__Aim of the exercise__: Repeat nothing but the lines below running from the one containing "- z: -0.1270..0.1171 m" to the one containing "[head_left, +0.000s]". Keep both end lines.

__Supplied material__:
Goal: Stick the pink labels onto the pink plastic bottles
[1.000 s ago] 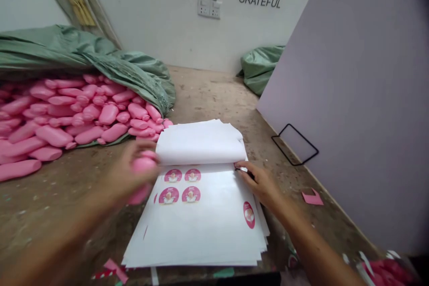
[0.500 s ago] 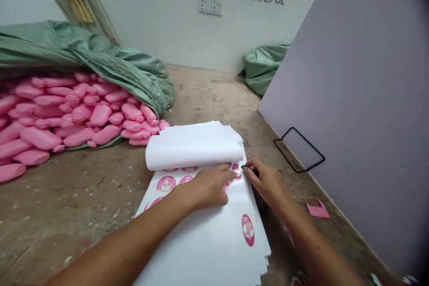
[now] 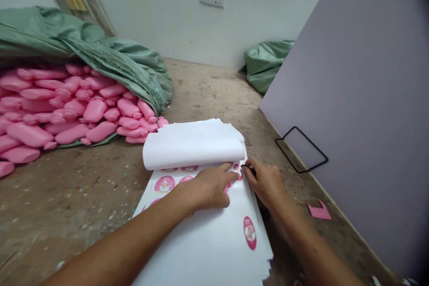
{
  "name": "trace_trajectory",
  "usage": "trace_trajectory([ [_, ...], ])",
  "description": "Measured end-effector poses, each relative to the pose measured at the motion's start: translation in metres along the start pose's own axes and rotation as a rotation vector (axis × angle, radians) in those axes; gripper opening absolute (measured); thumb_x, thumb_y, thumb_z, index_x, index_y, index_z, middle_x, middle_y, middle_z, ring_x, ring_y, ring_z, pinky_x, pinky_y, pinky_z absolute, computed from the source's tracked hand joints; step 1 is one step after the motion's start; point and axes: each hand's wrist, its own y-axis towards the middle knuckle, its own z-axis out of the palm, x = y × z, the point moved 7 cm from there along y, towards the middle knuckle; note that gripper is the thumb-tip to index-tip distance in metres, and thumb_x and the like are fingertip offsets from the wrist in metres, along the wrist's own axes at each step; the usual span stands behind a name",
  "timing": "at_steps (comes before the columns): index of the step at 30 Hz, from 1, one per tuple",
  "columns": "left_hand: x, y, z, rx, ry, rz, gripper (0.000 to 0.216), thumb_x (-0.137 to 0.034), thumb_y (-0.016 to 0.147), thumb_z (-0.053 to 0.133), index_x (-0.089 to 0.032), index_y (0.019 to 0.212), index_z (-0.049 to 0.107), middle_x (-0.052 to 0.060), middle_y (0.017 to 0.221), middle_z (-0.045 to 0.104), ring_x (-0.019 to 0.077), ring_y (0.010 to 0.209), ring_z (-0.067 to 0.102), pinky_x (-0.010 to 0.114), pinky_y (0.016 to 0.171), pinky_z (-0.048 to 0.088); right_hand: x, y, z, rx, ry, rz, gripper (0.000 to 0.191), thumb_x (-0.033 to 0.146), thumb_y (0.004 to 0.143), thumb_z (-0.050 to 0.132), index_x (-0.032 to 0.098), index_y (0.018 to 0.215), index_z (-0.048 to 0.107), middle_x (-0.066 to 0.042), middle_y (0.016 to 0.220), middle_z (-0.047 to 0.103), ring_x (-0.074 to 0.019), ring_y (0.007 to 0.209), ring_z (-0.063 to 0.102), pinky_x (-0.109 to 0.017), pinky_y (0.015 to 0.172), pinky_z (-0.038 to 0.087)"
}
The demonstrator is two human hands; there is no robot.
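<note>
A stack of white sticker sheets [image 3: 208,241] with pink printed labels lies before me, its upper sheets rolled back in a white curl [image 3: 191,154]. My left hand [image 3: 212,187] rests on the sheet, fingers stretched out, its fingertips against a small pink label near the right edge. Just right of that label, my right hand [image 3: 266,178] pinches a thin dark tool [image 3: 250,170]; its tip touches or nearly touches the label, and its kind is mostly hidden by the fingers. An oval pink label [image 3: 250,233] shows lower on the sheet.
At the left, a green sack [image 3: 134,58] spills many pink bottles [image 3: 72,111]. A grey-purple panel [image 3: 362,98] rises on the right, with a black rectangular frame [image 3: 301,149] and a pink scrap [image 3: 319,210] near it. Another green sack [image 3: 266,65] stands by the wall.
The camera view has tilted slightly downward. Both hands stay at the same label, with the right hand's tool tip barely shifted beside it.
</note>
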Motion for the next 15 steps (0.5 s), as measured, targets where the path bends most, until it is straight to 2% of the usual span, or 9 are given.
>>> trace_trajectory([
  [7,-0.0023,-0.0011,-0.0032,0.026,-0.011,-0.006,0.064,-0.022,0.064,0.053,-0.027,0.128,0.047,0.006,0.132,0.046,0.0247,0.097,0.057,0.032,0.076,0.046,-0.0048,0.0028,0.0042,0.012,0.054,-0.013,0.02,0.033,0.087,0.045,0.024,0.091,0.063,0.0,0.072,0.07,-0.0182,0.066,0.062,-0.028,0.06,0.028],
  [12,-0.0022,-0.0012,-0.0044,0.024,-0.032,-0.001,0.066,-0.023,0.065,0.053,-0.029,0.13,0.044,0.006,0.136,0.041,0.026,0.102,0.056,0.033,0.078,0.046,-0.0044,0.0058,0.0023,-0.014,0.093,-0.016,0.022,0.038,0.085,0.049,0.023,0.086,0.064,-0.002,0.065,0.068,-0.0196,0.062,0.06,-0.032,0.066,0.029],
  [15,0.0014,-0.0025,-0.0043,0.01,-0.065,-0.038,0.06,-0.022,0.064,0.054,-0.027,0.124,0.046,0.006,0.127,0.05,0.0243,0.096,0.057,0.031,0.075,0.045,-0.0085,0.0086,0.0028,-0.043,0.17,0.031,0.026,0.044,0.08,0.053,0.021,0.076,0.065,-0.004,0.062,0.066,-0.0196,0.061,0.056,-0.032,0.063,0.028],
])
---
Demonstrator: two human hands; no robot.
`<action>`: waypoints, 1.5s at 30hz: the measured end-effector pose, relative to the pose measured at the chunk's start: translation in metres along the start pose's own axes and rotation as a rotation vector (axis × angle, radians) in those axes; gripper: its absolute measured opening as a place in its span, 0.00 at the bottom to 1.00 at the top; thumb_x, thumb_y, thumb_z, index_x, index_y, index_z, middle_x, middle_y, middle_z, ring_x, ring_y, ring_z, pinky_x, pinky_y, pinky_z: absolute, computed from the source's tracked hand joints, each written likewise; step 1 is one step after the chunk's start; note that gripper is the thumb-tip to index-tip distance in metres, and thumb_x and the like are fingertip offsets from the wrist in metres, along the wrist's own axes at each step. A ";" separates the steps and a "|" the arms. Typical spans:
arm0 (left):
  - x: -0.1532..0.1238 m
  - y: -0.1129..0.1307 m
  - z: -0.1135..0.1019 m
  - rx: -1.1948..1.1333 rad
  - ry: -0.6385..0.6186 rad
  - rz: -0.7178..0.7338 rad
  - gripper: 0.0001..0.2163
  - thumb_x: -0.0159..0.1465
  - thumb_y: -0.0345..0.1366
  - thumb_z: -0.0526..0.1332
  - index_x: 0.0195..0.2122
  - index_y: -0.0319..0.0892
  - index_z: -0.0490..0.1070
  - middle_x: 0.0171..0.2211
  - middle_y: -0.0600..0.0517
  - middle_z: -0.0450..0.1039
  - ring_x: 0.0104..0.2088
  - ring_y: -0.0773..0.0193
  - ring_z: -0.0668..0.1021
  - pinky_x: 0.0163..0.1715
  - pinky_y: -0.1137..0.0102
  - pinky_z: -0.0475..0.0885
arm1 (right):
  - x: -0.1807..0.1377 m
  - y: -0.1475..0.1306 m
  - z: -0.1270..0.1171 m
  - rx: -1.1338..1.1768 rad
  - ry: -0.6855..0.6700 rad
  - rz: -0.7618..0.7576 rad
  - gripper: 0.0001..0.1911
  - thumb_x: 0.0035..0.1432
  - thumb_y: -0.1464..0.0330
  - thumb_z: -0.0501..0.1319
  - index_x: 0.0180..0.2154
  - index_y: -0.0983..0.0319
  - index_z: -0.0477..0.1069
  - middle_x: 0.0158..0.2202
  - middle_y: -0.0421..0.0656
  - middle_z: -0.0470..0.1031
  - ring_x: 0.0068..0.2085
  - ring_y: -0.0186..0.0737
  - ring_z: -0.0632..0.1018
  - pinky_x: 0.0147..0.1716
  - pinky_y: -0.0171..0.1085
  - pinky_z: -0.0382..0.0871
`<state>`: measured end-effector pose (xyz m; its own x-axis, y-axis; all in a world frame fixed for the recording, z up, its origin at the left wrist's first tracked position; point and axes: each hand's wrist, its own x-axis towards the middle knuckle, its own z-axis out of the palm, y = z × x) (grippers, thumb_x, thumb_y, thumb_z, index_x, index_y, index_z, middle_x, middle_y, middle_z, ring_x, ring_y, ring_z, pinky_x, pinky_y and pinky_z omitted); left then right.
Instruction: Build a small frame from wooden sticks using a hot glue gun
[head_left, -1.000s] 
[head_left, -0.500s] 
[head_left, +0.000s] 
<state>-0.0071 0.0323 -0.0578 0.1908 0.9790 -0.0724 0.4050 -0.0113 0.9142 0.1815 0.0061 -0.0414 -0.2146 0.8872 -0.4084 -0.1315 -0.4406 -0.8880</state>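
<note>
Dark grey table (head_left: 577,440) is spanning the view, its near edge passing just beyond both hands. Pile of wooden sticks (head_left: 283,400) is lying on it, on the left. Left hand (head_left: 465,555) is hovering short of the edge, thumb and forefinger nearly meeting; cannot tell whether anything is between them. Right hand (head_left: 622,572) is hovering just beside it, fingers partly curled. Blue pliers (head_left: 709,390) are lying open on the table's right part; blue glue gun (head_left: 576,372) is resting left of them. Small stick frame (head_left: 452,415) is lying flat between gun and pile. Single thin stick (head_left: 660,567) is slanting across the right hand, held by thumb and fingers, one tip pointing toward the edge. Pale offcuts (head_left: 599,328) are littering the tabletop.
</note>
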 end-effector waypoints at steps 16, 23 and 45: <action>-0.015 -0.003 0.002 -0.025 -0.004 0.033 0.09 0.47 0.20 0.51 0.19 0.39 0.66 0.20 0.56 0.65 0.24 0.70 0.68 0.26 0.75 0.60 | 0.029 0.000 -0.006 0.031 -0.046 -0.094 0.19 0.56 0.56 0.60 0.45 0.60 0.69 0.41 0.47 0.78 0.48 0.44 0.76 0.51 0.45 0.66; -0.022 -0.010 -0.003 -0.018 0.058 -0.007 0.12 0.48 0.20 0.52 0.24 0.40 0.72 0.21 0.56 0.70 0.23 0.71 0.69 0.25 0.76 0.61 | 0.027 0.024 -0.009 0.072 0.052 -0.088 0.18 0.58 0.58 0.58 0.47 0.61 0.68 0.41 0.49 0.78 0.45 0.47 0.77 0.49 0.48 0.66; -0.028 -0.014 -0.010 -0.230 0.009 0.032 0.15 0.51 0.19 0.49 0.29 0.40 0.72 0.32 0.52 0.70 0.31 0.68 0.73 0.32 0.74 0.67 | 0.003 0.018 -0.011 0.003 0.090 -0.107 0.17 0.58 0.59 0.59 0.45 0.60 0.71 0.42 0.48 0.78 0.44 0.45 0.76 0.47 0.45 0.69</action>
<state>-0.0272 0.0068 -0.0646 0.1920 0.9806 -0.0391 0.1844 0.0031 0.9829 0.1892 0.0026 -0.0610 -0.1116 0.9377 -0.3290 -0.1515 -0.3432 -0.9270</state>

__Result of the task__:
  - z: -0.1270..0.1171 m
  - rx: -1.1338..1.1768 rad
  - ry: -0.6855..0.6700 rad
  - rz: -0.7618..0.7576 rad
  - gripper: 0.0001..0.1911
  - thumb_x: 0.0035..0.1432
  - thumb_y: -0.1464..0.0330
  - thumb_z: -0.0501..0.1319
  - index_x: 0.0180..0.2154
  - index_y: -0.0983..0.0319
  - index_z: -0.0477..0.1069
  - middle_x: 0.0158..0.2202
  - middle_y: -0.0421..0.0656
  - middle_z: -0.0470..0.1031
  - ring_x: 0.0068..0.2085
  - ring_y: -0.0186..0.0737
  - ring_z: -0.0632..0.1018
  - pinky_x: 0.0147..0.1716
  - pinky_y: -0.0171..0.1085
  - pinky_z: -0.0382..0.0871
`<state>`: measured end-effector pose (xyz m; its own x-axis, y-axis; all in a world frame fixed for the recording, z up, its origin at the left wrist's first tracked position; point and axes: each hand's wrist, its own x-axis towards the middle knuckle, its own z-axis out of the palm, y = z × x) (grippers, thumb_x, thumb_y, thumb_z, index_x, index_y, index_z, middle_x, middle_y, middle_z, ring_x, ring_y, ring_z, pinky_x, pinky_y and pinky_z omitted); left then right.
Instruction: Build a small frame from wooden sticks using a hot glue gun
[head_left, -1.000s] 
[head_left, -0.500s] 
[head_left, +0.000s] 

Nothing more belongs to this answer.